Debido al hacinamiento, se contagiaban unos a otros, morían por miles, sobre todo en los barracones de los refugiados y los esclavos. Reinaban la confusión y el desánimo. Los cadáveres se apilaban en casas y templos. Los agonizantes se arrastraban por las calles o se desmayaban en las fuentes, ansiosos de agua.
Las víctimas eran abandonadas por los suyos por miedo. Los pocos que atendían a los enfermos no tardaban en sucumbir. Muchos médicos fallecieron en la primera oleada. Solo quienes habían sobrevivido a la epidemia eran inmunes a sus efectos letales, pero no a una dolorosa recaída.
Con la plaga física llegó otra de escepticismo. Dejaron de observarse el decoro y la ética en Atenas
Los atenienses perdieron la fe en los dioses y en la humanidad. Con la plaga física llegó otra de escepticismo. Dejaron de observarse el decoro y la ética. Algunos quemaban a sus difuntos en la pira del vecino, en la de cualquiera. Ni siquiera los perros y las aves carroñeras se acercaban a Atenas. La ciudad estaba podrida.
Maldito Pericles
¿Qué sacrilegio había cometido la polis para merecer ese odio de los dioses? Debía existir alguna culpa. O, mejor, un culpable. ¿Quién podía ser el responsable de tanto horror? Los dedos de los oligarcas y los demagogos, es decir, de los extremistas, señalaron al demócrata Pericles. La guerra, la invasión, la devastación, la superpoblación y ahora la peste.
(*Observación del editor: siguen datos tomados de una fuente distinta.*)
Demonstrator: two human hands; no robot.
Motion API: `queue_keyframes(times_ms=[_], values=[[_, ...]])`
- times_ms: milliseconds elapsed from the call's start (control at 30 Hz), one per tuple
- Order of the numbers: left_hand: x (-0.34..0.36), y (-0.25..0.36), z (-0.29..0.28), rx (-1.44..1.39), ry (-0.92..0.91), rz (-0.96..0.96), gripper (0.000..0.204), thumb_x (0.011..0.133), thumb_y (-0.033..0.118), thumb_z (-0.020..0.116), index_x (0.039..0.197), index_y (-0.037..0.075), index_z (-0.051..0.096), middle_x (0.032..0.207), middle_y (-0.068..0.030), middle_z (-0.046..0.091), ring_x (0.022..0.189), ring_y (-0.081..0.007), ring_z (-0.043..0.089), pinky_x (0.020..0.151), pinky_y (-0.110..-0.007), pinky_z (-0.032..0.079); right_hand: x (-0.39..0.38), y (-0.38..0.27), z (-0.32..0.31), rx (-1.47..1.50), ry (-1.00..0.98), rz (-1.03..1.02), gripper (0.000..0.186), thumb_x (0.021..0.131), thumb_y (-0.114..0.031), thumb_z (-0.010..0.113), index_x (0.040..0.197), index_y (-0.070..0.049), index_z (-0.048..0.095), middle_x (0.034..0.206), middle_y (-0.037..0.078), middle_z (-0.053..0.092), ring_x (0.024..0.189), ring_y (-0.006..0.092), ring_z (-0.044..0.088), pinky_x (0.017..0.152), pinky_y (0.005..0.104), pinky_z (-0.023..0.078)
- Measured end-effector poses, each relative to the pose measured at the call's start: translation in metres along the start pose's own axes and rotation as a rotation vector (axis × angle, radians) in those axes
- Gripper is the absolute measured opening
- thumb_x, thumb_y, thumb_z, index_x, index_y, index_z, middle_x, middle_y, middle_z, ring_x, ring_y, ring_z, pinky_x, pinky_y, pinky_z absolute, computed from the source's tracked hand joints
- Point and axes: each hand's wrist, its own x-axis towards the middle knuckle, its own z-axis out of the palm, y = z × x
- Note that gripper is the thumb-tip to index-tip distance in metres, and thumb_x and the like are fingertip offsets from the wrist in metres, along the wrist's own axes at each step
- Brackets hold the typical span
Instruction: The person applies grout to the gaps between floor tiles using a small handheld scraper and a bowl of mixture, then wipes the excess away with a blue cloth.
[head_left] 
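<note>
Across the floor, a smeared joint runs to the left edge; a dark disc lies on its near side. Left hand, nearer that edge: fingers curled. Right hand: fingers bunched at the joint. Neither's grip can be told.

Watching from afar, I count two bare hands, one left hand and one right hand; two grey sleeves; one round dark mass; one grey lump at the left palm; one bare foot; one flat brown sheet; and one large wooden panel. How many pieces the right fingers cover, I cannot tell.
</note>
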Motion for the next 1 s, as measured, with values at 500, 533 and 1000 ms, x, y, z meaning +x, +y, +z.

Eran infortunios causados por decisiones suyas, decían.
La campaña de derribo del estratego comenzó cebándose en sus allegados. Su esposa, la libre Aspasia, fue acusada de impiedad. Luego llegó el turno de Fidias, el artífice del Partenón. Se lo procesó por desfalcar a la polis con sus obras. El noble Pericles, anciano, defendió a ambos consternado por la incredulidad y la indignación.
Finalmente, el propio estratego, que siempre había antepuesto los intereses de su polis a los suyos, fue llamado a declarar en defensa propia. Fundamentó como el gran orador que era cada una de sus medidas. Sin embargo, fue multado con cincuenta talentos, una suma totalmente desproporcionada. Humillado, dimitió.
Pero la guerra continuaba y llegó el segundo rebrote de la epidemia. El pueblo, angustiado de nuevo, recapacitó y solicitó al viejo Pericles que volviera a asumir el control. Este accedió feliz. Atenas era su vida. Sin embargo, el mandatario falleció en pocos meses. Como tantos otros, a causa de la peste.
El ocaso de un ideal
Después llegó la hora de gobernantes como el demagogo Cleón, que prolongó el conflicto armado hasta el desastre; del brillante pero egoísta Alcibíades, que cambió de bando según el viento; de numerosos líderes que hundieron a la polis ática en una decadencia que culminó con la derrota definitiva ante Esparta. Hacía tiempo que la peste había pasado. No obstante, sus secuelas seguían presentes.
No se acabó la cultura con la muerte de Pericles. Se erigió en la Acrópolis el templo de Atenea Niké y la joya de estilo jónico llamada Erecteion, santuario de Atenea y Poseidón. Eurípides continuó escribiendo tragedias innovadoras como Electra o Las bacantes. También Sófocles, en cuyo Edipo rey, estrenado poco después de la epidemia masiva, proclamó la necesidad de mantener la fe en los dioses y las instituciones, en la civilización, ante el misterio del destino. Aristófanes escenificó comedias y Platón tomó el testigo filosófico de Sócrates.
Pero Atenas estuvo sentenciada desde la peste. La guerra del Peloponeso en primer lugar y las hegemonías macedónica y romana después la relegaron en la historia. Se convirtió en un recuerdo, en la añorada evocación de cuando una generación, el siglo de Pericles, quiso dar vida a un estado ideal. Lo regían la prosperidad, el afán de verdad, equidad y justicia y, ciertamente, el amor por la belleza.